What you are asked to do: Once you reach the line containing "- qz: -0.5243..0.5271" in the entries below, write out that line and each one after it down to the line containing "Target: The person", exactly and with nothing added.
[Supplied information — start]
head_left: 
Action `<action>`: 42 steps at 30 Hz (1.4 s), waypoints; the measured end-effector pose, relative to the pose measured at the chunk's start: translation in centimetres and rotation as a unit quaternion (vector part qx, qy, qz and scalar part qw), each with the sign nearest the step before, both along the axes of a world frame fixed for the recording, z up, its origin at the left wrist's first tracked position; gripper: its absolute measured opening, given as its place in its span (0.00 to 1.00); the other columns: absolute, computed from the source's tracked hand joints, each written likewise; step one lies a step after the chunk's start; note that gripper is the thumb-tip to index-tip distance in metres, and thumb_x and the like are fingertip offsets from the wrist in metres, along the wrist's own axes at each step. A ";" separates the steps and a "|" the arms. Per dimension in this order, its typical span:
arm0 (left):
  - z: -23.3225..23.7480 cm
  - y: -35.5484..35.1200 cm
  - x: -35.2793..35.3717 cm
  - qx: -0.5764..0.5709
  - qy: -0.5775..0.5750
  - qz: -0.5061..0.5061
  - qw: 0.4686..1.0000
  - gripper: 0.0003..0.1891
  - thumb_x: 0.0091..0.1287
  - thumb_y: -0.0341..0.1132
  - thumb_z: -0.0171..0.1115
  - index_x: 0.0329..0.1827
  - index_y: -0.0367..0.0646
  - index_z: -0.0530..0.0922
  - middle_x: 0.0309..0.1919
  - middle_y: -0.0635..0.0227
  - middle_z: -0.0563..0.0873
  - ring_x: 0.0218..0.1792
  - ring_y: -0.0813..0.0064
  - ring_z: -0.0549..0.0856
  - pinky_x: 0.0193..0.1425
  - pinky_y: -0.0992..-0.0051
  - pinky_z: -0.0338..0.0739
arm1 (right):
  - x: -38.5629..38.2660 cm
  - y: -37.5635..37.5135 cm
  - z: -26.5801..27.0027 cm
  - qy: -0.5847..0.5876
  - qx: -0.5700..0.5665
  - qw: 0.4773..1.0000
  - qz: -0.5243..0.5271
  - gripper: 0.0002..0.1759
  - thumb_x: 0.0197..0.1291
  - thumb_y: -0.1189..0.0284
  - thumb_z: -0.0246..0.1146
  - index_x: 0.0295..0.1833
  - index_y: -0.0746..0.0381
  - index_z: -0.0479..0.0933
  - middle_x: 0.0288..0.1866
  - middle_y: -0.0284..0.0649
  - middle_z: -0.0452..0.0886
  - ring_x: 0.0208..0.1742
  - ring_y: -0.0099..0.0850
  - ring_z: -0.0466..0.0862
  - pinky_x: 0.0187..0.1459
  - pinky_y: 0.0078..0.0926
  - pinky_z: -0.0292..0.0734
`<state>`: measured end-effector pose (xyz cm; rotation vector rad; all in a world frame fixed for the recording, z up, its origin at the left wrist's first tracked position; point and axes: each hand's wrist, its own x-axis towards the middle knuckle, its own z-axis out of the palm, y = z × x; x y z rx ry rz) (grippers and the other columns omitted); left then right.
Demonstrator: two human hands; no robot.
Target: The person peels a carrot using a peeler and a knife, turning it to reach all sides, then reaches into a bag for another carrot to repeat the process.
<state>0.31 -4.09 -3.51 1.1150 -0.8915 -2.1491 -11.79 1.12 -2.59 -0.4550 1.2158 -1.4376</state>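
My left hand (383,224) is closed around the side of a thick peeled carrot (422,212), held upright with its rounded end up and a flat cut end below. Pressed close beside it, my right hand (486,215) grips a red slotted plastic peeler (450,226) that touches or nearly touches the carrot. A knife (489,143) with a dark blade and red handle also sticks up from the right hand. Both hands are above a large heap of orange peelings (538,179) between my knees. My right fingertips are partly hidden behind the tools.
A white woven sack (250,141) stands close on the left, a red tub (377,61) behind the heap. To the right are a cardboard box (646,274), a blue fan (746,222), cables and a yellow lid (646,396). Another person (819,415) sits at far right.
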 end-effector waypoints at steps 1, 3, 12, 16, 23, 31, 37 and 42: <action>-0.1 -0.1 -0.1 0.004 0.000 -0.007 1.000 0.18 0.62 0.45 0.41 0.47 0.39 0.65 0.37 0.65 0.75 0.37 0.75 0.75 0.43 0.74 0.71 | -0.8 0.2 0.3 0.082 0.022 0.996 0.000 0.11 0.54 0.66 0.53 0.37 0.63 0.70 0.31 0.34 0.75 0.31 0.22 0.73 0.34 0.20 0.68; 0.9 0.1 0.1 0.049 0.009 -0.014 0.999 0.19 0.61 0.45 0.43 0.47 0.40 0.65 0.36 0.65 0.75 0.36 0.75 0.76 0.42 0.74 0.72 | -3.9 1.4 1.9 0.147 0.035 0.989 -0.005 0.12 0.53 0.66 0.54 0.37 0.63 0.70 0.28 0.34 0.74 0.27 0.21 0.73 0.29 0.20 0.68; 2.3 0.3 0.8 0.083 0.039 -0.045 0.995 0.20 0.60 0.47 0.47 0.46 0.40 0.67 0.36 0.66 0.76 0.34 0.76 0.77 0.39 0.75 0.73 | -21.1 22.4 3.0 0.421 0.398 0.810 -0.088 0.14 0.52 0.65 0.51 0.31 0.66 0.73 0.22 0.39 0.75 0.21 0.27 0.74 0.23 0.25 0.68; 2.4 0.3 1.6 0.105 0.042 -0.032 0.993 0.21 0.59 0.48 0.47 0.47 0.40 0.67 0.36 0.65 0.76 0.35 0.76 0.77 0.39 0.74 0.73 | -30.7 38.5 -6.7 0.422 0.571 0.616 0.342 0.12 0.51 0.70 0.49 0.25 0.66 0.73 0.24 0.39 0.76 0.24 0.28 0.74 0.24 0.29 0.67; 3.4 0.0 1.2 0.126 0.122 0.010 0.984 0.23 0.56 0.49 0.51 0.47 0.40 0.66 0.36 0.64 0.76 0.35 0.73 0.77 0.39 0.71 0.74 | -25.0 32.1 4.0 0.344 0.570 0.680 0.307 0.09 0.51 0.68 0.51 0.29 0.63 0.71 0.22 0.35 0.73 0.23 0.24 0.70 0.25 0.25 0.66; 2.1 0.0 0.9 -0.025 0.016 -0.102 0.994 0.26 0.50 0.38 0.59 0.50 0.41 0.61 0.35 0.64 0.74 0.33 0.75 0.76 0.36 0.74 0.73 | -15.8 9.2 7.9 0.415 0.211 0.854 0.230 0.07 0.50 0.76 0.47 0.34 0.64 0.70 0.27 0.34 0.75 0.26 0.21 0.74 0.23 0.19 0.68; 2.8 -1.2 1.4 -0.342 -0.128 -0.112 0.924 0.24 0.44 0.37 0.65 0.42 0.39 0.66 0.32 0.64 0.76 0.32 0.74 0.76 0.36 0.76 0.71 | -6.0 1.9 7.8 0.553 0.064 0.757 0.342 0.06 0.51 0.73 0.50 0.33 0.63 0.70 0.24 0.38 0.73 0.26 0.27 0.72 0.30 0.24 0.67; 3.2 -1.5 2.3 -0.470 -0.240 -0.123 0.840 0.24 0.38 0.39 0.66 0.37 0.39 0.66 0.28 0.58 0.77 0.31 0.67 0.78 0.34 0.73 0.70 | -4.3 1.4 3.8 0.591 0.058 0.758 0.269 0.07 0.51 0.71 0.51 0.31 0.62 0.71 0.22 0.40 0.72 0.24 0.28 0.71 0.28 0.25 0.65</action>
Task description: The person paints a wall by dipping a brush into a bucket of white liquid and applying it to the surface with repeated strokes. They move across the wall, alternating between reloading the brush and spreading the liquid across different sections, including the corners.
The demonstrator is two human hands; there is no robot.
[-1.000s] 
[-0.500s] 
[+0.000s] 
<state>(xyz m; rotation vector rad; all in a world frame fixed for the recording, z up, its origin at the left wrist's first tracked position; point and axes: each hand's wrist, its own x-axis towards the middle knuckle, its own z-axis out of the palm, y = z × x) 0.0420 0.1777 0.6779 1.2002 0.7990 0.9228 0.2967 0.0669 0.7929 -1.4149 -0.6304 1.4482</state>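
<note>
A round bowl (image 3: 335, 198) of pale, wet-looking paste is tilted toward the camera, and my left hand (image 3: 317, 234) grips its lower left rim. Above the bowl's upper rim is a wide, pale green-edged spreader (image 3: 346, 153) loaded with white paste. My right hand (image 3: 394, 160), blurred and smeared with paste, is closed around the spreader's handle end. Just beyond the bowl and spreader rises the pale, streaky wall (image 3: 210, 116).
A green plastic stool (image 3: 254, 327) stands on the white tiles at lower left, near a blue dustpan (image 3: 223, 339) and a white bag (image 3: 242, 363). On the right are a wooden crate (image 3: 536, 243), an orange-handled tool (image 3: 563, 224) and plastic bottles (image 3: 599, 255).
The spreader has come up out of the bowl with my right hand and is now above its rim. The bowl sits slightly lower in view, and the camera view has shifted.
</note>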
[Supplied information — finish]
Solved problem:
  - qz: -0.5243..0.5271
  - gripper: 0.0002..0.1759
  - thumb_x: 0.0197..0.1291
  - thumb_y: -0.1189..0.0284
  - thumb_z: -0.0246..0.1146
  - index_x: 0.0295..0.1833
  - index_y: -0.0746..0.0381
  - index_z: -0.0479..0.0933
  - middle_x: 0.0288..0.1866
  - middle_y: -0.0284..0.0649
  - middle_z: -0.0452..0.0886
  - ring_x: 0.0208..0.1742
  - ring_y: -0.0099..0.0850
  - ring_z: -0.0466..0.0862
  - pinky_x: 0.0187..0.1459
  - pinky_y: 0.0078..0.0926
  - pinky_z: -0.0292..0.0734
`<state>`: measured end-effector pose (xyz cm; rotation vector rad; all in a world frame fixed for the recording, z up, its origin at the left wrist's first tracked position; point and axes: each hand's wrist, its own x-axis towards the middle knuckle, its own z-axis out of the palm, y = z × x; x y z rx ry rz) (grippers and the other columns omitted); left then right.
Demonstrator: two human hands; no robot.
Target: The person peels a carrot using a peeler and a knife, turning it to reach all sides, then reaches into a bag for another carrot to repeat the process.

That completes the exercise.